Workaround on the Threads Limit in Grand Central Dispatch

Workaround on the threads limit in Grand Central Dispatch?

Well, if you're bound and determined, you can free yourself of the shackles of GCD, and go forth and slam right up against the OS per-process thread limit using pthreads, but the bottom line is this: if you're hitting the queue-width limit in GCD, you might want to consider reevaluating your concurrency approach.

At the extremes, there are two ways you can hit the limit:

  1. You can have 64 threads blocked on some OS primitive via a blocking syscall. (I/O bound)
  2. You can legitimately have 64 runnable tasks all ready to rock at the same time. (CPU bound)

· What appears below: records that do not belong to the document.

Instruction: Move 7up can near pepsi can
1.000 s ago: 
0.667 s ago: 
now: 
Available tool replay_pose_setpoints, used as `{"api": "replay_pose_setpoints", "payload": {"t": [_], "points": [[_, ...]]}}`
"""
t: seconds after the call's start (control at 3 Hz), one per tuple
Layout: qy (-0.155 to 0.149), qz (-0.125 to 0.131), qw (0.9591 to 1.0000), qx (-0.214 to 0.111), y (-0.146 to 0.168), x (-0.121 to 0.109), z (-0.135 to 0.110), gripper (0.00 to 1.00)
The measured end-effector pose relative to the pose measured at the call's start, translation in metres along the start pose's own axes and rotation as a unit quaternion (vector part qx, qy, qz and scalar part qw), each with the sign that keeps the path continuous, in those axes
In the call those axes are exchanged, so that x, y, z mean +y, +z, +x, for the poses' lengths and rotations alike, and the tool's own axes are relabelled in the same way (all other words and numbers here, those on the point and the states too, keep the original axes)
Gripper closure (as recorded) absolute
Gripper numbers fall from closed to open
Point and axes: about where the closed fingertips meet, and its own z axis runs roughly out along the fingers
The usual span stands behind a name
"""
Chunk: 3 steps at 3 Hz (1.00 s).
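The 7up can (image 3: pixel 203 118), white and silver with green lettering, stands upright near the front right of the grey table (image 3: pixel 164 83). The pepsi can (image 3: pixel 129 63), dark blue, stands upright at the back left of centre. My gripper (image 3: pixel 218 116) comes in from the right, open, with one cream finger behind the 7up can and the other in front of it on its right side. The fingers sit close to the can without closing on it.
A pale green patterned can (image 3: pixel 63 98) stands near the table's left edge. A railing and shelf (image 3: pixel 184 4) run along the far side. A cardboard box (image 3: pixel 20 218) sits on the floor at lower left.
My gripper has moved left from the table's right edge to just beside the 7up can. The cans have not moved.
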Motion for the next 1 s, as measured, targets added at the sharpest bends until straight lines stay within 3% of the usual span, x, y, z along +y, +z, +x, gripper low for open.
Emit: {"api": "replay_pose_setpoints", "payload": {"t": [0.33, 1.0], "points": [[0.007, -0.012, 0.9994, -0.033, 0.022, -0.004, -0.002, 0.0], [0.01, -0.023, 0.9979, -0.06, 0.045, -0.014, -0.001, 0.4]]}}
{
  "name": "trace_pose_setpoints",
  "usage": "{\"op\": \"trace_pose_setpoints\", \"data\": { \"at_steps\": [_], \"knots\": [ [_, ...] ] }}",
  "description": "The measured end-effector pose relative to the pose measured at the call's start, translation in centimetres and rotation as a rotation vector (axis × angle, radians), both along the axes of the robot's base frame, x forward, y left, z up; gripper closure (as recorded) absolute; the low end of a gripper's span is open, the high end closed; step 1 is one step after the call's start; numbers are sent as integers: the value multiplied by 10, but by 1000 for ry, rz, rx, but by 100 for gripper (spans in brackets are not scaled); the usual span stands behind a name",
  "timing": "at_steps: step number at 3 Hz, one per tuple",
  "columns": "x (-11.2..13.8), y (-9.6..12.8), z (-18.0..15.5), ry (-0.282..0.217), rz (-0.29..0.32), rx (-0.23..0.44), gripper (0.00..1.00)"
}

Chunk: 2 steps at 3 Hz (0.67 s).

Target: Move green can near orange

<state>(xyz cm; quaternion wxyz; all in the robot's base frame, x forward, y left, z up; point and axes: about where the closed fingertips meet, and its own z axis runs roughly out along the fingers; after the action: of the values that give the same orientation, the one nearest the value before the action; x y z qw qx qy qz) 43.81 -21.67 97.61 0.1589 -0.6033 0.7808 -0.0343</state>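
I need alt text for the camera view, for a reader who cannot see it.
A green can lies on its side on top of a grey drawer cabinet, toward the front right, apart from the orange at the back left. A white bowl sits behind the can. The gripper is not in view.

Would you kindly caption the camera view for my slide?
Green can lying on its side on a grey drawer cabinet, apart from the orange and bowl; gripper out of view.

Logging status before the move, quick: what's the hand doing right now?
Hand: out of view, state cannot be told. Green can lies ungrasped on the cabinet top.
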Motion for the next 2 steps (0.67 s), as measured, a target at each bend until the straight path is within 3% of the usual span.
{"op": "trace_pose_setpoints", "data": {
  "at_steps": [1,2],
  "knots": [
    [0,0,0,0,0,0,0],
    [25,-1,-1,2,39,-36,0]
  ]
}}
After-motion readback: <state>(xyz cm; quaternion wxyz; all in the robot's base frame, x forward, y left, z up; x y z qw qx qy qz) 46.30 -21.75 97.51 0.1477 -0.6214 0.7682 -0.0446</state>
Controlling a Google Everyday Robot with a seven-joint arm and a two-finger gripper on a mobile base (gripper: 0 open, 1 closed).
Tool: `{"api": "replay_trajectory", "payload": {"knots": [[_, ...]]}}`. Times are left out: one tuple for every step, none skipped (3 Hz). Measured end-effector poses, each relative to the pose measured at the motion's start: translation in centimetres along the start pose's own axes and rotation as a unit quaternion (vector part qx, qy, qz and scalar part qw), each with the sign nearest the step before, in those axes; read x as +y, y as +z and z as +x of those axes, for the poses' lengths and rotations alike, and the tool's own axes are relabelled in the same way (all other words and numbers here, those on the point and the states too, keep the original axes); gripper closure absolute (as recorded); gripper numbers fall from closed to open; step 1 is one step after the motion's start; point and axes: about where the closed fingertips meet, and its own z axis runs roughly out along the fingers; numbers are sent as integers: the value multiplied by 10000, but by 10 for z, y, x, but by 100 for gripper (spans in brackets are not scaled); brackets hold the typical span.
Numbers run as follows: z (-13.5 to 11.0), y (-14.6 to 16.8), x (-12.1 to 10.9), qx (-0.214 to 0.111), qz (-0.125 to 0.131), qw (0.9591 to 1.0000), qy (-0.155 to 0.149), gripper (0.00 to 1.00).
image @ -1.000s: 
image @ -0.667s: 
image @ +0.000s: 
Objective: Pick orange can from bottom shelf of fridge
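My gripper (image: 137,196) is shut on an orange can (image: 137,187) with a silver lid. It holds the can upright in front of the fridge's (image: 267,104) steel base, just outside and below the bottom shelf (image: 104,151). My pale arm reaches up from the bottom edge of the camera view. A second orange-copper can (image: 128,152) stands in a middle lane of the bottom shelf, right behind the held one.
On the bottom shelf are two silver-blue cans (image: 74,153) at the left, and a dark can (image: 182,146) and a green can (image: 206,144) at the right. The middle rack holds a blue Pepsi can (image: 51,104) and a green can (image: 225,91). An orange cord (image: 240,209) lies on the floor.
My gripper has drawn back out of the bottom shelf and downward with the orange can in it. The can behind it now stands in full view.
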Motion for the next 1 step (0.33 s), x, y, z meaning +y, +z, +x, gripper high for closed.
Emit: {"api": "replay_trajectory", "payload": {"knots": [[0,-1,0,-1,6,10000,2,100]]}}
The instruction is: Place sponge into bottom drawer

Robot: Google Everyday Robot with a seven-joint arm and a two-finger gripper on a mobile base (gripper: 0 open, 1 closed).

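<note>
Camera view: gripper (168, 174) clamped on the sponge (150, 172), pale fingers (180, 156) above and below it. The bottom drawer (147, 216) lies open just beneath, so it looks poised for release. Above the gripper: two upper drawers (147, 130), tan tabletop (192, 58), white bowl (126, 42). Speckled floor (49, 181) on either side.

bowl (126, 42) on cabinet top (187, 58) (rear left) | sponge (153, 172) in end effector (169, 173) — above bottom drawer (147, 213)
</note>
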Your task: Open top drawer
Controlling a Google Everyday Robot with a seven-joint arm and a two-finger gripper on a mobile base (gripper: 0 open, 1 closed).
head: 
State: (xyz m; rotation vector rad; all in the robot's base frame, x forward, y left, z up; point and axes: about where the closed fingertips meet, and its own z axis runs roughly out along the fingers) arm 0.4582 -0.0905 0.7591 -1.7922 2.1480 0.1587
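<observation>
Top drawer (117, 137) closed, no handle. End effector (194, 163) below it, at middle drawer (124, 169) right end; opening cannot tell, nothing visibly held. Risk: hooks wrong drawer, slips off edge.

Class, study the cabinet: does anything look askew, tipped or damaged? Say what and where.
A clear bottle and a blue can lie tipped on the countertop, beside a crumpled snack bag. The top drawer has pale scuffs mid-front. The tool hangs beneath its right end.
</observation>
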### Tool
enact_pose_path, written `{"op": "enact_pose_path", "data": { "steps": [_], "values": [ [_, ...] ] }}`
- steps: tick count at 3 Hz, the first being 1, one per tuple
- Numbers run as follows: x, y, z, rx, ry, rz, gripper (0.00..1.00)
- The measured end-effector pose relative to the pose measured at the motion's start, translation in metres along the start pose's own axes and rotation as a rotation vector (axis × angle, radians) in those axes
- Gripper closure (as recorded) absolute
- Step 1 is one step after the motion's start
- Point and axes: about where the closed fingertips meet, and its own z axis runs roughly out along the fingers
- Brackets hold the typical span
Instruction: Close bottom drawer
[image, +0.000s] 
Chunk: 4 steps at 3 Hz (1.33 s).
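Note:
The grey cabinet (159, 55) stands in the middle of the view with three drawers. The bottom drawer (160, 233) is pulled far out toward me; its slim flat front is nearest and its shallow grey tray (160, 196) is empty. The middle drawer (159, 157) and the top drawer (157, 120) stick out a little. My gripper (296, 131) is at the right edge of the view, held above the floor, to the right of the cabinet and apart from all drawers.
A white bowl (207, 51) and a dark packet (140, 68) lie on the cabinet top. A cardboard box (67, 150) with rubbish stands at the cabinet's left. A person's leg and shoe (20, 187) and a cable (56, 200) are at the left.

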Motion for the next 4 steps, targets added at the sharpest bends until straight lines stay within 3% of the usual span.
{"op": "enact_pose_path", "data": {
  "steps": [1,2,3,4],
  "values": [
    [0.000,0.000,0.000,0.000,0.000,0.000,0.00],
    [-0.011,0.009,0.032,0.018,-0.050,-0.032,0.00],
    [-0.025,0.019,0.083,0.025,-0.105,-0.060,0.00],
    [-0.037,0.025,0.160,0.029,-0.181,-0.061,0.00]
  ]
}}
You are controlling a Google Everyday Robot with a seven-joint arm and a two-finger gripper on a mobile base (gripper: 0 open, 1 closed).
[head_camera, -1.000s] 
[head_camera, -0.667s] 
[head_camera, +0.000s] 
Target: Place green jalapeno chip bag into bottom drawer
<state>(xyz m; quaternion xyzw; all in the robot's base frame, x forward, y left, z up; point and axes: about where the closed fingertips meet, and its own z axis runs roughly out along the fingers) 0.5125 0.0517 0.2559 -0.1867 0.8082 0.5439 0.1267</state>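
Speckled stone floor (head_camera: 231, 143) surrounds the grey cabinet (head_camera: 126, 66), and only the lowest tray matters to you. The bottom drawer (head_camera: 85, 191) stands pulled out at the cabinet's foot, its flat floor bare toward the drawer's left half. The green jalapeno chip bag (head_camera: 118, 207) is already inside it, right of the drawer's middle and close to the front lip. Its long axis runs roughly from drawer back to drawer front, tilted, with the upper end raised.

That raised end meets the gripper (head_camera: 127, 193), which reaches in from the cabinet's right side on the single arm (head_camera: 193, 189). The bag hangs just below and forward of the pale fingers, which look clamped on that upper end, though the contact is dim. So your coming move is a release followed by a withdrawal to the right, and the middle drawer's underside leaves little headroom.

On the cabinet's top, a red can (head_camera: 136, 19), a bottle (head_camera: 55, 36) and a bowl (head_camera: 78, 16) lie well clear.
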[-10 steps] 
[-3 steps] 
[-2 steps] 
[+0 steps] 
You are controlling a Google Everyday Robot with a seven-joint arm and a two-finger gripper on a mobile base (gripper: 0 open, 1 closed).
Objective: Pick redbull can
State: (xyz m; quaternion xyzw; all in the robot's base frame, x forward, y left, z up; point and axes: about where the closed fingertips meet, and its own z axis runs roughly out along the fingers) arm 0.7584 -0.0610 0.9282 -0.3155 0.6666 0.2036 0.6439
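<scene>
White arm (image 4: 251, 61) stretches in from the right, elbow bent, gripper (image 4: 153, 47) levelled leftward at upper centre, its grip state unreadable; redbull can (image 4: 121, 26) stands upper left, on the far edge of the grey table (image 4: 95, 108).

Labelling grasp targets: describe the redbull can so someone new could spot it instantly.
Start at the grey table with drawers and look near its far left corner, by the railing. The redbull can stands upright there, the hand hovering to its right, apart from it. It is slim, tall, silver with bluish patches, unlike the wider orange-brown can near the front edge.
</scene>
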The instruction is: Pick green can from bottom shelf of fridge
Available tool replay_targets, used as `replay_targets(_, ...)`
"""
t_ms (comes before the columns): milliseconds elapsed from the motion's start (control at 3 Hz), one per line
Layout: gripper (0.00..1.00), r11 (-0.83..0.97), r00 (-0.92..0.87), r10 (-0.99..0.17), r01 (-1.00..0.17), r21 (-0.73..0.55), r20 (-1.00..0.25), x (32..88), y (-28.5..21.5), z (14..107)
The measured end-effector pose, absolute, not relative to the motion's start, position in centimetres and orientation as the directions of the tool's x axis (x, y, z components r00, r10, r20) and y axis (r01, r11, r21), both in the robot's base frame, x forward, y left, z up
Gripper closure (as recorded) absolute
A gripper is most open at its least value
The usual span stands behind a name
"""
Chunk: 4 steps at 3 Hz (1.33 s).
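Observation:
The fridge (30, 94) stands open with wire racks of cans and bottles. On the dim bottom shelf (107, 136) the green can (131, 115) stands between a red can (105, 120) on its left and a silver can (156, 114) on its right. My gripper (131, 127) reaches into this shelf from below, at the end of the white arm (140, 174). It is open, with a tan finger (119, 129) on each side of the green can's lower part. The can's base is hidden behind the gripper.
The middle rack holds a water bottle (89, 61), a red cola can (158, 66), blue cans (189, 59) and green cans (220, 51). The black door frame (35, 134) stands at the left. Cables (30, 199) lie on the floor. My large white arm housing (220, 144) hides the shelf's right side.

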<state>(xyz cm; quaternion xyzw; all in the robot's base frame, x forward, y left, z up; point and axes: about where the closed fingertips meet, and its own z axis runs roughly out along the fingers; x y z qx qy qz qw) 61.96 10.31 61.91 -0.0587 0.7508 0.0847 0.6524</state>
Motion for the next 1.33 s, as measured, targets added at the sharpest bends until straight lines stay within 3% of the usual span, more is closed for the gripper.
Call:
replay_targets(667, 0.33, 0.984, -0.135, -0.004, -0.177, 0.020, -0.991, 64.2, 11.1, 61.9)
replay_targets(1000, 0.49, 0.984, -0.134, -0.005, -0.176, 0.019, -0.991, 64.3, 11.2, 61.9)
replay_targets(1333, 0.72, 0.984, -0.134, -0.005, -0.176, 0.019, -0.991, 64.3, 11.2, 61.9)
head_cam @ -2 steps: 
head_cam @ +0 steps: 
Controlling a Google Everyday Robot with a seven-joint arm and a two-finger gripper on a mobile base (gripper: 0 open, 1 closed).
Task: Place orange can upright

If you're in situation #1, then the recommended approach is to use non-blocking I/O. In fact, GCD has a whole bunch of calls, introduced in 10.7/Lion IIRC, that facilitate asynchronous scheduling of I/O and improve thread re-use. If you use the GCD I/O mechanism, then those threads won't be tied up waiting on I/O, GCD will just queue up your blocks (or functions) when data becomes available on your file descriptor (or mach port). See the documentation for dispatch_io_create and friends.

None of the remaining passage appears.